Однако Аннушка тосковала недолго. Окончив восемь классов минской средней школы, она окончательно вышла из-под маминого контроля, сбежав в Москву. Три месяца гастролировала девчонка, покупая и продавая с наваром заморские шмотки, пока, наконец, за фарцовку не угодила за решетку. Из колонии для несовершеннолетних была выслана в районный городок под названием Оршица, где вскоре познакомилась с Фимой, очаровала его и вышла замуж, родив двух прелестных детишек. Через несколько лет Фима стал заведующим овощным складом Оршицкой районной заготовительной конторы, и теперь у Аннушки появилось все, о чем можно было только мечтать: парижские журналы мод и великолепная модистка в ателье, шубы, кольца, чешский сервиз и мебельный гарнитур. К тому же няня, присматривающая за детьми на даче в Молдавии, освободила ее на полгода и от воспитания отпрысков. Единственное, что удручало в эти дни, – зубная боль.
Фима, обнаружив спящую жену на диване рядом с полупустой бутылкой коньяка, заботливо перенес ее в спальню и укрыл одеялом. Завтра водитель отвезет Аннушку к Рудику, который все сделает хорошо, потому что Фима ему весьма полезен.
– Принес, что я просил? – с порога вместо привычного приветствия спросил у Фимы Рудик, одновременно указывая Аннушке на кресло стоматолога. – Я договорился, ваш доктор придет через минуту!
– Обижаешь, как можно забыть, держи! – протянул Фима небольшой сверток из грубой льняной ткани. Рудик развернул его, утвердительно кивнул. В этот момент зашел стоматолог и занялся больным зубом Аннушки.
– Иди работай, через час водителя пришлешь за женой!

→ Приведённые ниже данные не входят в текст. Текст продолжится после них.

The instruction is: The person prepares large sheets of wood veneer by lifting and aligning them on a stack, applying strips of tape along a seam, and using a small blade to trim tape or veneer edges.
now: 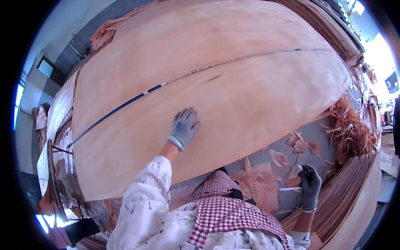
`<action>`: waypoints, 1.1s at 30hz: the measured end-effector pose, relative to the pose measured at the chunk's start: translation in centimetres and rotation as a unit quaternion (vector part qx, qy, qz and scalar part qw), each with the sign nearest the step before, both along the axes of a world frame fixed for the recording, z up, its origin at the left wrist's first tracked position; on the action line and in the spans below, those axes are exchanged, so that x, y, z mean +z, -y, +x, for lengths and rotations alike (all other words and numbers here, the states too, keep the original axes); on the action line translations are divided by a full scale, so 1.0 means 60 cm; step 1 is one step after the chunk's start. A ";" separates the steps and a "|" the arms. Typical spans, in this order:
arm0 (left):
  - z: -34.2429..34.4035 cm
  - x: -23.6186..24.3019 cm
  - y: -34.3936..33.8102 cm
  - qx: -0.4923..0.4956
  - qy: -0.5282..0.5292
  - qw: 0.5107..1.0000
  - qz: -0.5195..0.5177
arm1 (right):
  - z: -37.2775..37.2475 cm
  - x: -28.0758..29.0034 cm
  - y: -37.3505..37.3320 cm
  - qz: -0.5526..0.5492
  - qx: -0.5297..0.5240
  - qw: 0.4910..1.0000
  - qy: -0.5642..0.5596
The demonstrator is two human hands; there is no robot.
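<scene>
A large pale wood veneer sheet [250,108] spreads out in front of me. My left hand [183,128], in a grey work glove, rests on it with the fingers stretched out and nothing held. A long thin rod [129,102], blue on the left and pale and speckled further right, lies across the sheet beyond that hand. Off the near right edge, my right hand [310,186] wears a darker grey glove, its fingers curled. A thin white blade-like strip [289,189] sticks out leftward from its grip; the rest is hidden by the glove.
Torn veneer scraps [260,183] litter the grey floor below the sheet. At the right stand a stack of veneer [346,200] and a heap of shredded strips [350,129]. Another veneer stack [329,29] lies at the far right. A dark metal frame [54,175] stands at left.
</scene>
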State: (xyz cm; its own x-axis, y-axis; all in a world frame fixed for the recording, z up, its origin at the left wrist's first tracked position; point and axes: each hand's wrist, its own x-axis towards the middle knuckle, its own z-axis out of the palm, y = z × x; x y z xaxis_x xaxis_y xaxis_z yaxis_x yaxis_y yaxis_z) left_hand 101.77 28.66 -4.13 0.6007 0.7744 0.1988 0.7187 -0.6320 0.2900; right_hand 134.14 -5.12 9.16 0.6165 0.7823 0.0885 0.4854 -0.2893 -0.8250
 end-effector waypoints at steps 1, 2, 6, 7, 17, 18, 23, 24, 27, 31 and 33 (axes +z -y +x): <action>0.019 -0.006 -0.029 0.011 -0.001 1.000 0.010 | 0.014 0.002 -0.024 -0.007 -0.001 1.000 -0.004; 0.043 -0.013 -0.061 0.018 -0.001 1.000 0.018 | 0.024 0.008 -0.050 -0.015 -0.005 1.000 -0.007; 0.117 -0.039 -0.172 0.052 0.024 0.996 0.066 | 0.046 0.028 -0.138 -0.089 0.022 0.995 -0.029; 0.134 -0.046 -0.181 0.057 0.016 0.997 0.056 | 0.052 0.026 -0.154 -0.102 0.035 0.994 -0.026; 0.167 -0.038 -0.211 0.043 0.002 0.997 0.057 | 0.099 -0.003 -0.271 -0.172 0.114 0.976 -0.067; 0.186 -0.033 -0.215 0.030 0.008 0.997 0.065 | 0.117 -0.014 -0.267 -0.165 0.126 0.975 -0.077; 0.142 -0.076 -0.219 0.003 0.002 0.993 0.121 | 0.174 -0.008 -0.267 -0.154 0.203 0.967 -0.017; 0.125 -0.078 -0.212 0.028 -0.017 0.990 0.137 | 0.196 -0.022 -0.254 -0.133 0.217 0.967 0.004; 0.140 -0.055 -0.190 0.048 -0.055 0.991 0.109 | 0.274 -0.039 -0.192 -0.088 0.197 0.976 -0.034; 0.231 -0.068 -0.164 0.052 -0.047 0.985 0.157 | 0.401 -0.059 -0.074 -0.079 0.113 0.990 -0.038; 0.329 -0.079 -0.102 0.000 -0.003 0.989 0.148 | 0.441 -0.061 -0.010 -0.067 0.068 0.993 -0.063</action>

Когда-то Рудольф Раскин служил чиновником райисполкома небольшого сибирского городка, что позволило ему через несколько лет по блату устроиться на более прибыльную должность заведующего продуктовой базы. Но навыков в торговом деле не хватило, и за растрату он получил 10 лет колонии. От звонка до звонка отсидев в местах не столь отдаленных, на свободе сделал себе новый паспорт, чтобы переехать в другой город и с легким сердцем заняться новой деятельностью. Специальность зубного техника от нечего делать приобрел на зоне. И теперь Раскин промышлял тихой нелегальной практикой в Оршице, покупая золото для коронок у частных лиц, потому что хорошо знал, что золотые червонцы царской чеканки, которые принес Рудику Фима, был, есть и будет лучшим материалом для зубных коронок.